What you will do: Output the full listing below, keeping each line exact.

• • • • • • •

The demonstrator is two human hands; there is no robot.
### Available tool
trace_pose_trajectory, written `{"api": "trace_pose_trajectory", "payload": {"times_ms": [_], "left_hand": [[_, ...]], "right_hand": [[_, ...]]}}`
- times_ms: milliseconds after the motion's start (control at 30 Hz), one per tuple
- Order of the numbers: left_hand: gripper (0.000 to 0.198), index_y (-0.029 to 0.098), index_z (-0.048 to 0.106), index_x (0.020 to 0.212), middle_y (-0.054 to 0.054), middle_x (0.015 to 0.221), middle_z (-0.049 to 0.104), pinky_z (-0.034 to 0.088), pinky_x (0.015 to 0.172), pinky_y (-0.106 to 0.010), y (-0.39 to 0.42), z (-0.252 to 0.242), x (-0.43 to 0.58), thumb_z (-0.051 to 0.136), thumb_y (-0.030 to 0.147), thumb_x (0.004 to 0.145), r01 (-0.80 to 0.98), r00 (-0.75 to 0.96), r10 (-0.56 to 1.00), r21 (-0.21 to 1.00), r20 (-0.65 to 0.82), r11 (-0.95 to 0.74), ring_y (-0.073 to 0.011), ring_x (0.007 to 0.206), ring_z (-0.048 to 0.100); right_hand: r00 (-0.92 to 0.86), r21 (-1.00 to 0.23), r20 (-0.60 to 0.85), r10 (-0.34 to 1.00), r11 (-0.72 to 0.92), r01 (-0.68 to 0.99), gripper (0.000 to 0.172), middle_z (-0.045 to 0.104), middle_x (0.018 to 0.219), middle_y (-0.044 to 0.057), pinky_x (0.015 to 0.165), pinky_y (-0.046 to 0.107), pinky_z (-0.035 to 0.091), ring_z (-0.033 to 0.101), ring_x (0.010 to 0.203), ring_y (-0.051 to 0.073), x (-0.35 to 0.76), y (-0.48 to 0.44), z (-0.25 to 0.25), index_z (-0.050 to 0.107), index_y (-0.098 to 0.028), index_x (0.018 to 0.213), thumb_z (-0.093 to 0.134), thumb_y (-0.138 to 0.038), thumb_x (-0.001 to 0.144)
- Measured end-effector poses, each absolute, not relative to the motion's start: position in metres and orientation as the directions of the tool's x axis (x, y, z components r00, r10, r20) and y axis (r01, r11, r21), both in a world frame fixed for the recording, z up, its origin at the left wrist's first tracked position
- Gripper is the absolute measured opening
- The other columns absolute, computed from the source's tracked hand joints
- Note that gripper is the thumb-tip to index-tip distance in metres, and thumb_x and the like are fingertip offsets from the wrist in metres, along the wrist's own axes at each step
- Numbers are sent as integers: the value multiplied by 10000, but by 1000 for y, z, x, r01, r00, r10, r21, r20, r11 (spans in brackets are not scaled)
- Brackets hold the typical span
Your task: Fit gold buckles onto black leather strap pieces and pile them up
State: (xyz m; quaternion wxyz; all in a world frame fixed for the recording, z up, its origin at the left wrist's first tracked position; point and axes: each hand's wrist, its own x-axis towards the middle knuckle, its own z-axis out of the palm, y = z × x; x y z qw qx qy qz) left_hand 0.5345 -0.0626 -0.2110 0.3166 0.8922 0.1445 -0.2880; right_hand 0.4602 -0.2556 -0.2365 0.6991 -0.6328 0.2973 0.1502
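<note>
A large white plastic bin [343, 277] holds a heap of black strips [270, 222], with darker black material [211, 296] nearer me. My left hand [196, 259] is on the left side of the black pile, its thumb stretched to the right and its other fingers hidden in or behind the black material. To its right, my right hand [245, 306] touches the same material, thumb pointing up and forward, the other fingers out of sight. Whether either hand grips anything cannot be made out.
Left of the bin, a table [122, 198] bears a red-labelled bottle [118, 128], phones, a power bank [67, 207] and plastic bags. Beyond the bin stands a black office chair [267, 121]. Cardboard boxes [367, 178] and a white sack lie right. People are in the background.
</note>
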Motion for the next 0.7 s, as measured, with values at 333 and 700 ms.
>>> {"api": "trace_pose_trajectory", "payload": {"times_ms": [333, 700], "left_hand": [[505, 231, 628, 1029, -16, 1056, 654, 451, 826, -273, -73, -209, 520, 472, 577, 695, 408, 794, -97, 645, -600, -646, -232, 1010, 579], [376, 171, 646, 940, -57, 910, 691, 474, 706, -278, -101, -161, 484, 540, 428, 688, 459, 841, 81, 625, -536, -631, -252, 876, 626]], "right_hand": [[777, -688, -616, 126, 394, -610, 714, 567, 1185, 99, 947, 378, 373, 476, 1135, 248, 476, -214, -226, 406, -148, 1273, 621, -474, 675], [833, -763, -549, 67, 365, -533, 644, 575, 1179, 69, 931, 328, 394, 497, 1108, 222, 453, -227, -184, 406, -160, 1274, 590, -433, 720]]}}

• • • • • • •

Exercise output:
The demonstrator is two human hands; there is no robot.
### Available tool
trace_pose_trajectory, written `{"api": "trace_pose_trajectory", "payload": {"times_ms": [_], "left_hand": [[_, ...]], "right_hand": [[_, ...]]}}`
- times_ms: milliseconds after the motion's start (control at 30 Hz), one per tuple
- Order of the numbers: left_hand: gripper (0.000 to 0.198), index_y (-0.029 to 0.098), index_z (-0.048 to 0.106), index_x (0.020 to 0.212), middle_y (-0.054 to 0.054), middle_x (0.015 to 0.221), middle_z (-0.049 to 0.104), pinky_z (-0.034 to 0.088), pinky_x (0.015 to 0.172), pinky_y (-0.106 to 0.010), y (-0.39 to 0.42), z (-0.252 to 0.242), x (-0.43 to 0.58), thumb_z (-0.051 to 0.136), thumb_y (-0.030 to 0.147), thumb_x (0.004 to 0.145), r01 (-0.80 to 0.98), r00 (-0.75 to 0.96), r10 (-0.56 to 1.00), r21 (-0.21 to 1.00), r20 (-0.65 to 0.82), r11 (-0.95 to 0.74), ring_y (-0.073 to 0.011), ring_x (0.007 to 0.206), ring_z (-0.048 to 0.100); right_hand: r00 (-0.92 to 0.86), r21 (-1.00 to 0.23), r20 (-0.60 to 0.85), r10 (-0.34 to 1.00), r11 (-0.72 to 0.92), r01 (-0.68 to 0.99), gripper (0.000 to 0.172), middle_z (-0.045 to 0.104), middle_x (0.018 to 0.219), middle_y (-0.044 to 0.057), pinky_x (0.015 to 0.165), pinky_y (-0.046 to 0.107), pinky_z (-0.035 to 0.091), ring_z (-0.033 to 0.101), ring_x (0.010 to 0.203), ring_y (-0.051 to 0.073), x (-0.35 to 0.76), y (-0.48 to 0.44), z (-0.25 to 0.25), index_z (-0.050 to 0.107), index_y (-0.098 to 0.028), index_x (0.018 to 0.213), thumb_z (-0.093 to 0.134), thumb_y (-0.138 to 0.038), thumb_x (-0.001 to 0.144)
- Measured end-effector poses, each absolute, not relative to the motion's start: position in metres and orientation as the directions of the tool's x axis (x, y, z components r00, r10, r20) and y axis (r01, r11, r21), both in a world frame fixed for the recording, z up, its origin at the left wrist's first tracked position
- Gripper is the absolute measured opening
- The other columns absolute, computed from the source's tracked hand joints
- Note that gripper is the thumb-tip to index-tip distance in metres, and thumb_x and the like are fingertip offsets from the wrist in metres, along the wrist's own axes at each step
- Numbers are sent as integers: the value multiplied by 10000, but by 1000 for y, z, x, r01, r00, r10, r21, r20, r11 (spans in brackets are not scaled)
- Brackets hold the typical span
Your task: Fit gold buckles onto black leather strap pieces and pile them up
State: (xyz m; quaternion wxyz; all in a world frame fixed for the recording, z up, its origin at the left wrist's first tracked position; point and axes: each hand's wrist, its own x-axis towards the middle knuckle, its own z-axis out of the palm, y = z × x; x y z qw qx qy qz) left_hand 0.5345 -0.0626 -0.2110 0.3166 0.8922 0.1445 -0.2880; right_hand 0.4602 -0.2556 -0.2365 0.6991 -0.6328 0.2973 0.1502
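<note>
A large white plastic bin [343, 277] holds a heap of black strips [270, 222], with darker black material [211, 296] nearer me. My left hand [196, 259] is on the left side of the black pile, its thumb stretched to the right and its other fingers hidden in or behind the black material. To its right, my right hand [245, 306] touches the same material, thumb pointing up and forward, the other fingers out of sight. Whether either hand grips anything cannot be made out.
Left of the bin, a table [122, 198] bears a red-labelled bottle [118, 128], phones, a power bank [67, 207] and plastic bags. Beyond the bin stands a black office chair [267, 121]. Cardboard boxes [367, 178] and a white sack lie right. People are in the background.
</note>
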Motion for the next 0.7 s, as measured, with values at 333 and 700 ms.
>>> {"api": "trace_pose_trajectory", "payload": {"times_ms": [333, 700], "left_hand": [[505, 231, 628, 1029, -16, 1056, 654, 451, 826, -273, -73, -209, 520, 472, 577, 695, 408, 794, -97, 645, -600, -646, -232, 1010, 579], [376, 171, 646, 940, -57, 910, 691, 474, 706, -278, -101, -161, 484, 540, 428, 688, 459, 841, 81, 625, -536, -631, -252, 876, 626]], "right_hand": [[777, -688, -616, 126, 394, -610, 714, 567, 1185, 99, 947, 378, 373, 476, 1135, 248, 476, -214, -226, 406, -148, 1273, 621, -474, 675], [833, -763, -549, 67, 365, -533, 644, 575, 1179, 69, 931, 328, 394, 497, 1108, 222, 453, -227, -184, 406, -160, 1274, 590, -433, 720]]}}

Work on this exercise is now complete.